# Unit test data

This directory contains very small, toy, data sets that are used
for unit tests.

## Object catalog: small_sky

This "object catalog" is 131 randomly generated radec values. 

- All radec positions are in the Healpix pixel order 0, pixel 11.
- IDs are integers from 700-831.

In [None]:
import hipscat_import.pipeline as runner
from hipscat_import.catalog.arguments import ImportArguments
from hipscat_import.index.arguments import IndexArguments
from hipscat_import.margin_cache.margin_cache_arguments import MarginCacheArguments
from hipscat_import.soap import SoapArguments
import tempfile
from pathlib import Path
from dask.distributed import Client

tmp_path = tempfile.TemporaryDirectory()
tmp_dir = tmp_path.name

hipscat_import_dir = "../../../hipscat-import/tests/hipscat_import/data/"

client = Client(n_workers=1, threads_per_worker=1, local_directory=tmp_dir)

### small_sky_order1

This catalog has the same data points as other small sky catalogs,
but is coerced to spreading these data points over partitions at order 1, instead
of order 0.

This means there are 4 leaf partition files, instead of just 1, and so can
be useful for confirming reads/writes over multiple leaf partition files.

NB: Setting `constant_healpix_order` coerces the import pipeline to create
leaf partitions at order 1.

In [None]:
args = ImportArguments(
    input_file_list=["small_sky_order1/small_sky_order1.csv"],
    output_path=".",
    file_reader="csv",
    output_artifact_name="small_sky_order1",
    constant_healpix_order=1,
    overwrite=True,
    tmp_dir=tmp_dir,
)
runner.pipeline_with_client(args, client)

### small_sky

This "object catalog" is 131 randomly generated radec values. 

- All radec positions are in the Healpix pixel order 0, pixel 11.
- IDs are integers from 700-831.

This catalog was generated with the following snippet:

In [None]:
args = ImportArguments(
    input_file_list=["small_sky_order1/small_sky_order1.csv"],
    output_path=".",
    file_reader="csv",
    output_artifact_name="small_sky",
    overwrite=True,
    tmp_dir=tmp_dir,
)
runner.pipeline_with_client(args, client)

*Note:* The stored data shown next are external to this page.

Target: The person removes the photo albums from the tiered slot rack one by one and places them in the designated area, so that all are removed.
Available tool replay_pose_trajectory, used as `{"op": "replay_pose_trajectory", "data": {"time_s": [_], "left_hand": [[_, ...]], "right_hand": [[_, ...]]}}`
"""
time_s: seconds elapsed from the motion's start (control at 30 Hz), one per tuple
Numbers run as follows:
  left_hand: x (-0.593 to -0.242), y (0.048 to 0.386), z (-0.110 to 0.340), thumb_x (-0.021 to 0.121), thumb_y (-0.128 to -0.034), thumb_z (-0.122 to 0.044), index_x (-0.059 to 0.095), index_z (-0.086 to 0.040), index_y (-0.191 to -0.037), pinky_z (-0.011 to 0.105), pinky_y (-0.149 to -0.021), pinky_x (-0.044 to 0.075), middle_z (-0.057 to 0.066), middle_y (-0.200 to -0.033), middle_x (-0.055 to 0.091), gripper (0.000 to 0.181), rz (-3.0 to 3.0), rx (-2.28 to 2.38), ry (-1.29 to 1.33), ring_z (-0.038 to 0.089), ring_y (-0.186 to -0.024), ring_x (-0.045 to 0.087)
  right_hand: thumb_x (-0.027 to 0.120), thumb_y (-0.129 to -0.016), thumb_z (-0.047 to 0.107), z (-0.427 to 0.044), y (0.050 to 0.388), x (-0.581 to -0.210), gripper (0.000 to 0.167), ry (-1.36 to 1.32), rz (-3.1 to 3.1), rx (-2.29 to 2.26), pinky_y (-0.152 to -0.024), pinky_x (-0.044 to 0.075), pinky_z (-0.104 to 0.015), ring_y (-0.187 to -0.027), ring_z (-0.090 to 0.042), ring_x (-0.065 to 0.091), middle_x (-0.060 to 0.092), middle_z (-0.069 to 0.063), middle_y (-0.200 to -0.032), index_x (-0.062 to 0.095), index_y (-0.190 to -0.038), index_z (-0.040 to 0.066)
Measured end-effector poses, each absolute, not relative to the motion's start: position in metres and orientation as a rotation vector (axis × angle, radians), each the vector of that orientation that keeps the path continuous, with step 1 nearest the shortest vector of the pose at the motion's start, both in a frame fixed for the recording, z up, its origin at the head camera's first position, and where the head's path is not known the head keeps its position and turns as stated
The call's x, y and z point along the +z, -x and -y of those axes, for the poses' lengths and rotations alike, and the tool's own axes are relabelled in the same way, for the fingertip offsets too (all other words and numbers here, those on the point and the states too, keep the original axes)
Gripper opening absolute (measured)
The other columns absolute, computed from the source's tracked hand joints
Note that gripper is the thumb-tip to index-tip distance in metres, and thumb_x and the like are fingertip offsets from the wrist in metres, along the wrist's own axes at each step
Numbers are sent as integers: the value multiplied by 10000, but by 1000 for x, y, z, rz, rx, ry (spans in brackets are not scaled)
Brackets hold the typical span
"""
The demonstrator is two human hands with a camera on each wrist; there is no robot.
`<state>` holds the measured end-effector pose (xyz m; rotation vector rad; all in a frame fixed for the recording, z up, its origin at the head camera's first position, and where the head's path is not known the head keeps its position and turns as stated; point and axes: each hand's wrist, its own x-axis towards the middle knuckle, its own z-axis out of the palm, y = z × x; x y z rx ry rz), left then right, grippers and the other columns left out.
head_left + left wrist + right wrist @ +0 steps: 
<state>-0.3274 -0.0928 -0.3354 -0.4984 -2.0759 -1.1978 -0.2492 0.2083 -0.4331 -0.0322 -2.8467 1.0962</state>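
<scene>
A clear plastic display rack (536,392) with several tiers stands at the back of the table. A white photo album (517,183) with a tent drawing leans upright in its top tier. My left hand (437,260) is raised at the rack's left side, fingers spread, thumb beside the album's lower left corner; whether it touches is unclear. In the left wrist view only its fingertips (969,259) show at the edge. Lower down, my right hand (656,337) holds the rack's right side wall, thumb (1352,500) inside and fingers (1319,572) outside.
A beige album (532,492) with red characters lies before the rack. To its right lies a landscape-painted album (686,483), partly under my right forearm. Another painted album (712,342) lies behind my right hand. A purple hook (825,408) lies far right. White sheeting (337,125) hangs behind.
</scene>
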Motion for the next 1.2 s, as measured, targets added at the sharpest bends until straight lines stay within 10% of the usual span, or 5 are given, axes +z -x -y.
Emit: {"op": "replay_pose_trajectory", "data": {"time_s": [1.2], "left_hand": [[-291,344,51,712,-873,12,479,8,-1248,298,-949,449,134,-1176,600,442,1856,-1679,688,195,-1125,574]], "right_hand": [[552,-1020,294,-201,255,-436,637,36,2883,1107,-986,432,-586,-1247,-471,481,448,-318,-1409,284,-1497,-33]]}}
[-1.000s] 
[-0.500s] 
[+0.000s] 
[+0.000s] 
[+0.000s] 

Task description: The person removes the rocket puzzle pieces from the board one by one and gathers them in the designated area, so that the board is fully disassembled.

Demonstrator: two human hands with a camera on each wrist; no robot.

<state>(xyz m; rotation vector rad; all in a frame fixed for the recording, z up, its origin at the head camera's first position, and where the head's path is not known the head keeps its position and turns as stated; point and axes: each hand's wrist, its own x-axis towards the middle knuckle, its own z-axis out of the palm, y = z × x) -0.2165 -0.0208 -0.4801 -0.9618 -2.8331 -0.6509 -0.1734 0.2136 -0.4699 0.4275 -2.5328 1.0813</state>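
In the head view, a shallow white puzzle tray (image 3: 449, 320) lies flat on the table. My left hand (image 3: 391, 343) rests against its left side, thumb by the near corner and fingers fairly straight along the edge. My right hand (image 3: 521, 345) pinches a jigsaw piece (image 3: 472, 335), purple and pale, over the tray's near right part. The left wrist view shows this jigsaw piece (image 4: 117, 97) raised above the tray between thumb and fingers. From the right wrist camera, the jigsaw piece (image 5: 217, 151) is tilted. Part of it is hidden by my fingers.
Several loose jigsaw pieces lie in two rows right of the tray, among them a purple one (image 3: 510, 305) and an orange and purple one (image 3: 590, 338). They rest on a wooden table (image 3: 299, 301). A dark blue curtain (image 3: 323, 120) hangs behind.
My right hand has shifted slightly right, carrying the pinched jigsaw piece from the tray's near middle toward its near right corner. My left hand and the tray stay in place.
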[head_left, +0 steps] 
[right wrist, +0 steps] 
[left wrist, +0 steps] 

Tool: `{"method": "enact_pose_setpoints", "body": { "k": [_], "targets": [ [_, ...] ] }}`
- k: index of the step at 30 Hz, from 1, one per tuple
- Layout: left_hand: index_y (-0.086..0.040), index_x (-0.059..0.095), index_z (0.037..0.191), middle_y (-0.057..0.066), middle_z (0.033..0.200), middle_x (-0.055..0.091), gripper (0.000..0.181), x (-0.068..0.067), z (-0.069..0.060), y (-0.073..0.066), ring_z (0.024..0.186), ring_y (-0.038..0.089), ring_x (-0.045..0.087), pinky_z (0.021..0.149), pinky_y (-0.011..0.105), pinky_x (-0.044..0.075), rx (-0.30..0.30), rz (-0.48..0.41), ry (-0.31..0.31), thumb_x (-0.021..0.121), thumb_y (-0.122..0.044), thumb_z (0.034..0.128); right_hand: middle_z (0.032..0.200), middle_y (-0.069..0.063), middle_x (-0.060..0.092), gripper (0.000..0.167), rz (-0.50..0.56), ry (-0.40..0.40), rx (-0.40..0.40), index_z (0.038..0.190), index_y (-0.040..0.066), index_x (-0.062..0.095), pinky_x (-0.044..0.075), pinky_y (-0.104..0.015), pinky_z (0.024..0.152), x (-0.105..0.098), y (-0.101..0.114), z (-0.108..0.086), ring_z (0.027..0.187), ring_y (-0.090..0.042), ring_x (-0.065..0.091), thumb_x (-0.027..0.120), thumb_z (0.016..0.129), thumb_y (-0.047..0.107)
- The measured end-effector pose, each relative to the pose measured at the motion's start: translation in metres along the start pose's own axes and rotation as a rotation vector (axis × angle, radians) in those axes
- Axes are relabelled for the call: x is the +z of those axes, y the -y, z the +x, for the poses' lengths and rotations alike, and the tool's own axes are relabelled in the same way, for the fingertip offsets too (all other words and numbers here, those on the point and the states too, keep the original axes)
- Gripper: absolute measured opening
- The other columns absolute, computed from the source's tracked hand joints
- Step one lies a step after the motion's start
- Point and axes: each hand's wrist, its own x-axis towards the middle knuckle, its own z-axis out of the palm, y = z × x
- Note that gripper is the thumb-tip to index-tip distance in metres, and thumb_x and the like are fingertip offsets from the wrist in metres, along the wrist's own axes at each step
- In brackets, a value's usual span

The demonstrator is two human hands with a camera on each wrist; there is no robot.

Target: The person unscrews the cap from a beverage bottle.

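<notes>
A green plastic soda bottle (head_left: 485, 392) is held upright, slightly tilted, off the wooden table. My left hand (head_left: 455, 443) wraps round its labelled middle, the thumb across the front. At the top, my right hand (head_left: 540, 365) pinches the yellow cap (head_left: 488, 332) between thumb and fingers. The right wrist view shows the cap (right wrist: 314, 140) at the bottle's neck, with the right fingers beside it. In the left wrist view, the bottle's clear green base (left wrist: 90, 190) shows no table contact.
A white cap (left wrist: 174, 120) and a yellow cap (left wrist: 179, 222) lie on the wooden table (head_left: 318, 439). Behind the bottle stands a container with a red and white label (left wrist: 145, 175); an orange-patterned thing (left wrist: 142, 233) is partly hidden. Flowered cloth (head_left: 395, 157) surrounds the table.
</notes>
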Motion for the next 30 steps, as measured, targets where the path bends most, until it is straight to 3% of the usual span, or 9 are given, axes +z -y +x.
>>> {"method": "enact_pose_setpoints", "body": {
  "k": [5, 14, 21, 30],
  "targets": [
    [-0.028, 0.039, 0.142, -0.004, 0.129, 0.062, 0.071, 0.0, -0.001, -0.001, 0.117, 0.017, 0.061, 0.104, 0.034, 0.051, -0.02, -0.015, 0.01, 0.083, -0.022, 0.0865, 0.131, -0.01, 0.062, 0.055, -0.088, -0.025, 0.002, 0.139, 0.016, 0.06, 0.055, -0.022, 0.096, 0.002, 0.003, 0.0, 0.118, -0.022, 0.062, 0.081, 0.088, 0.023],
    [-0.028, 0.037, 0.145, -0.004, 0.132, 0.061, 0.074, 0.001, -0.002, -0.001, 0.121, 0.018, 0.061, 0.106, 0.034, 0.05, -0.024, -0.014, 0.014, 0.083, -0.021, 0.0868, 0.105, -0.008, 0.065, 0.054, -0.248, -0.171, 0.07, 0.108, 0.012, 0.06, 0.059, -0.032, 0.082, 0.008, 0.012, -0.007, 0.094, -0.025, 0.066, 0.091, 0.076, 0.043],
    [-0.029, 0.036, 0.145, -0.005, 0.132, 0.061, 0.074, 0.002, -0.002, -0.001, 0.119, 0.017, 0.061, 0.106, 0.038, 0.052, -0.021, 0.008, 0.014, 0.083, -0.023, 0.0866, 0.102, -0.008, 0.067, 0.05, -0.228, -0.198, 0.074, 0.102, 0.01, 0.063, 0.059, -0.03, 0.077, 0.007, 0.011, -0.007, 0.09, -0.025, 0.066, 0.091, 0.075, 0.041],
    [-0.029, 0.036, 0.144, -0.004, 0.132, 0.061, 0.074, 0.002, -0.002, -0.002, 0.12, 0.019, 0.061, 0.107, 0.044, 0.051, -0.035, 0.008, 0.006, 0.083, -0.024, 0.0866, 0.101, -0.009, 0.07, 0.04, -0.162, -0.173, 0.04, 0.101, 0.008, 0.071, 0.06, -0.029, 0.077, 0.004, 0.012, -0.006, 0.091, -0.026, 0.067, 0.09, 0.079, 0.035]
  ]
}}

### small_sky_order1_id_index

In [None]:
args = IndexArguments(
    input_catalog_path="./small_sky_order1",
    indexing_column="id",
    output_path=".",
    output_artifact_name="small_sky_order1_id_index",
    include_hipscat_index=False,
    compute_partition_size=200_000,
    overwrite=True,
    tmp_dir=tmp_dir,
)
runner.pipeline_with_client(args, client)

## Object catalog: small_sky_source

This "source catalog" is 131 detections at each of the 131 objects
in the "small_sky" catalog. These have a random magnitude, MJD, and 
band (selected from ugrizy). The full script that generated the values
can be found [here](https://github.com/delucchi-cmu/hipscripts/blob/main/twiddling/small_sky_source.py)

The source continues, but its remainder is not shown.